Survival Analysis — Time-to-Event in Security#

Security events have duration. Dwell time, time-to-patch, time-to-detect — these are all time-to-event problems, and they share a statistical structure that ordinary summary statistics handle poorly. Censoring is natural: some vulnerabilities are not patched by the end of an observation window, and dropping them biases every estimate. Means lie on right-skewed survival data even more than on loss data — the median from a Kaplan-Meier curve is almost always more honest.

For a full treatment of time-to-patch survival analysis applied to real vulnerability data, see Laura Voicu’s Elastic Security Labs article on time-to-patch metrics.

1 — Setup#

import numpy as np
import matplotlib.pyplot as plt

from decision_security.synth import make_rng, survival_times
from decision_security.survival import km_estimator, nelson_aalen
from decision_security.viz import plot_km

rng = make_rng(42)

plt.rcParams.update({
    "font.family": "serif",
    "font.size": 10,
    "axes.labelsize": 11,
    "axes.titlesize": 12,
    "xtick.labelsize": 9,
    "ytick.labelsize": 9,
    "legend.fontsize": 9,
    "figure.dpi": 150,
    "axes.spines.top": False,
    "axes.spines.right": False,
})

PRIMARY = "#1A1A1A"
ACCENT = "#E74C3C"
DARK_BG = "#34495E"
LIGHT_GRAY = "#95A5A6"
MED_GRAY = "#7F8C8D"
VERY_LIGHT = "#BDC3C7"

2 — Generating Survival Data#

We simulate 200 time-to-patch observations from a Weibull distribution (shape k=1.5, scale λ=30 days) with right-censoring at 60 days. Censoring means the vulnerability was still unpatched when we stopped watching.

times, events = survival_times("weibull", 200, rng=rng, k=1.5, lam=30, censor_at=60)

n_observed = int(events.sum())
n_censored = len(events) - n_observed
print(f"Observed (patched):   {n_observed}")
print(f"Censored (unpatched): {n_censored}")
print(f"Censoring rate:       {n_censored / len(events):.1%}")
Observed (patched):   193
Censored (unpatched): 7
Censoring rate:       3.5%

3 — Kaplan-Meier Curve#

The Kaplan-Meier estimator gives a non-parametric estimate of the survival function S(t) — the probability that a vulnerability remains unpatched at time t. The horizontal line at S(t) = 0.5 marks the median survival time.

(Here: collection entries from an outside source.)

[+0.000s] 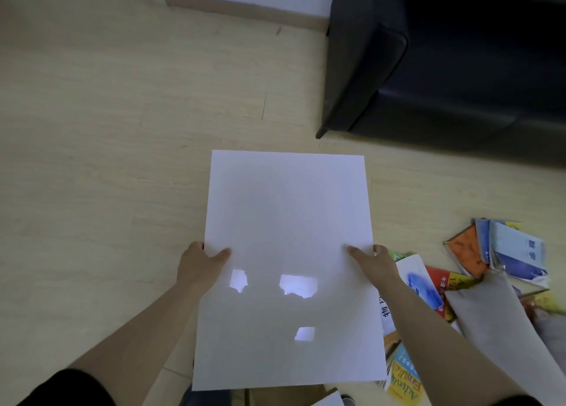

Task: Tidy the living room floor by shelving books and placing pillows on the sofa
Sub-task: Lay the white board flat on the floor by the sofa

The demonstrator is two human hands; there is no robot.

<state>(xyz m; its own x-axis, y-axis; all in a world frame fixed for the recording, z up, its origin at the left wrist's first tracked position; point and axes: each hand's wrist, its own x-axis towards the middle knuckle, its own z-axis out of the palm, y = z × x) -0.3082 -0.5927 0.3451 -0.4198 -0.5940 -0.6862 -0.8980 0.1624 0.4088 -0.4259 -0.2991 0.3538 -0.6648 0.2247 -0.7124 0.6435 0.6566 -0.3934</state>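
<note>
head view: large white book is held flat above the floor.
left hand: clamped on its left edge.
right hand: clamped on the opposite edge, so it is kept level.
floor, right: loose books, grey pillow.

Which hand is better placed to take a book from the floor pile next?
Likely the right hand: the pile lies just beside it. The left hand is across the white book.
</note>
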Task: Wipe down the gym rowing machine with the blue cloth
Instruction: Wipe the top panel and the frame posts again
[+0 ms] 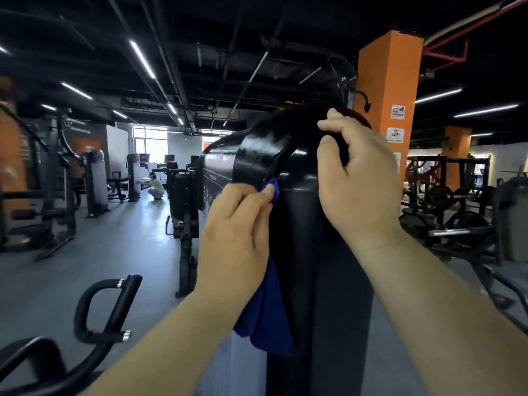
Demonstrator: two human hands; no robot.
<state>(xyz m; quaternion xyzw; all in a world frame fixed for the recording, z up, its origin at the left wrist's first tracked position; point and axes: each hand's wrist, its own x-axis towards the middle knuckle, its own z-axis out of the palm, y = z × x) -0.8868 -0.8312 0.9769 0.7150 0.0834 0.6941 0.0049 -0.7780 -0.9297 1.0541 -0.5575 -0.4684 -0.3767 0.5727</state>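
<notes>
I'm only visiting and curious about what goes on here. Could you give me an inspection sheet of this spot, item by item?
Surface: machine, glossy black, streaked with reflections.
Job's things: cloth, blue, its tip pressed to a seam on the machine, the rest hanging down.
Clutter: nothing seen.
Hands: left hand pinches the cloth; right hand grips the machine's top edge.
Cables: a dark lead curls beside the orange pillar.
Surroundings: grey floor, other machines, a black handle at lower left, a crouching person far off.
</notes>
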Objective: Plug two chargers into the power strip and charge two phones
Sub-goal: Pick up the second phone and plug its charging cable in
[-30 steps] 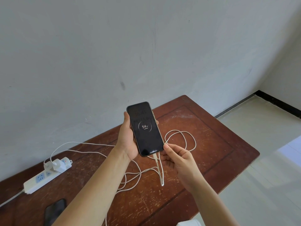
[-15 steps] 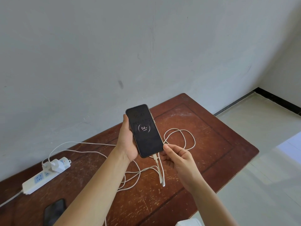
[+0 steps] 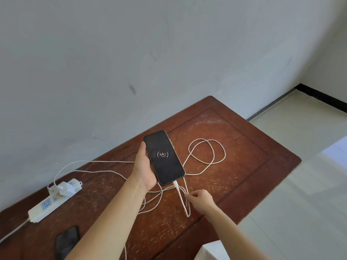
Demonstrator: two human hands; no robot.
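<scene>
1. The wooden table [image 3: 234, 147] is set against a grey wall [image 3: 131, 53]; its right edge and near right corner give onto open tiled floor [image 3: 300, 184], and the right half of the tabletop is bare apart from a loop of cable.
2. A phone [image 3: 164, 157] is gripped in the left hand [image 3: 144, 171], raised above the table, with its screen showing a 54% charging ring.
3. A white charging cable [image 3: 206, 152] is plugged into the phone's lower end (the plug is seen just below the left palm).
4. The right hand [image 3: 200, 198] is loosely curled below the phone, its fingertips at the cable strands; whether a strand is pinched cannot be told.
5. A white power strip [image 3: 48, 203] lies at the left, with two white chargers [image 3: 62, 188] plugged in at its far end.
6. A second dark phone [image 3: 66, 241] lies near the front edge.
</scene>
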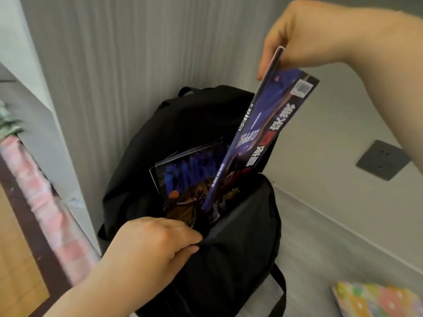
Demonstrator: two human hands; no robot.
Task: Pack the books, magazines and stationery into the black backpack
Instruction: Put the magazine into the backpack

km_t, km_s = km_estimator(times, events)

fig, ax = plt.subplots(figsize=(8, 4))
plot_km(km_t, km_s, ax=ax)
ax.axhline(0.5, color=ACCENT, linestyle="--", linewidth=0.8, label="S(t) = 0.5")

median_idx = np.searchsorted(-np.array(km_s), -0.5)
median_time = km_t[median_idx]
ax.axvline(median_time, color=LIGHT_GRAY, linestyle=":", linewidth=0.8)
ax.set_xlabel("Days since disclosure")
ax.set_ylabel("S(t) — proportion unpatched")
ax.set_title("Kaplan-Meier: Time to Patch")
ax.legend()
plt.tight_layout()
plt.show()

print(f"50% of vulnerabilities are patched within {median_time:.0f} days.")
../_images/01f0ac5fa5f2de697a7a3aa01d573e28a2bac47fd270b3c399ef20acb29cdab6.png
50% of vulnerabilities are patched within 23 days.

4 — Comparing Two Groups#

Risk-based patching prioritises critical vulnerabilities over medium ones. If the policy works, the two groups should have visibly different survival curves. Here we simulate “critical” (faster patching, k=2.0, λ=14) and “medium” (slower, k=1.2, λ=45) populations.

rng_crit = make_rng(42)
rng_med = make_rng(99)

t_crit, e_crit = survival_times("weibull", 200, rng=rng_crit, k=2.0, lam=14, censor_at=60)
t_med, e_med = survival_times("weibull", 200, rng=rng_med, k=1.2, lam=45, censor_at=60)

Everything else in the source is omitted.